Darnell Mooney ($4,600)
Mooney has actually out-targeted Allen Robinson since Justin Fields took over at quarterback in Chicago. Against the Bucs, who’ve faced more passes than any other NFL team, it was a good time to play the Bears top wideout at only $4,600.
Much like with Hubbard though, none of that was enough to overcome a horrible offensive performance from Chicago. Fields threw three picks, and they failed to score a touchdown. I’ll probably end up over correcting next week, but the lesson again is: Roster players on good offenses.
Ricky Seals-Jones ($3,700)
Honestly, I didn’t put a ton of thought into this one. I needed a cheap tight end, and RSJ was still that. As Darren Waller injury news came in on Sunday morning, I briefly considered going to Foster Moreau, but was too scared that Waller would end up playing. (Vegas had a late game.) I could’ve swapped off (likely to Cole Kmet) if Waller was active, but couldn’t find a lineup I liked that held enough remaining salary to get there. (Meaning enough salary unused that I could replace Moreau with Kmet if need be.)

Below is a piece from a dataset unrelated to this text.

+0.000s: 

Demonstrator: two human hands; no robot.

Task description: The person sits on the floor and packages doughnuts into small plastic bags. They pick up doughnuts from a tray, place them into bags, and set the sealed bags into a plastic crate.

RSJ was fine at his price — but Moreau outscored him by almost seven points. The savings on Moreau also would’ve allowed me to get up to Cooper Kupp, so this move cost me. It was a combination of laziness, and over-analyzing the quarterback decision, that kept me from building a roster with late swap options. I paid for it in a big way.
While not as bad as last week, this one was rough. The key decision on the slate was which of Cooper Kupp, Davante Adams, or Derrick Henry would you play (it was hard to find the salary for more than one of them.) I chose wrong, and made some mistakes elsewhere. The Kupp outcome was surprising though, it was hard to predict the Rams would attempt 40-plus passes as 17-point favorites. Either way, had I played better I could’ve made up the points elsewhere. Multiple losing weeks in a row happens, but I have to do better.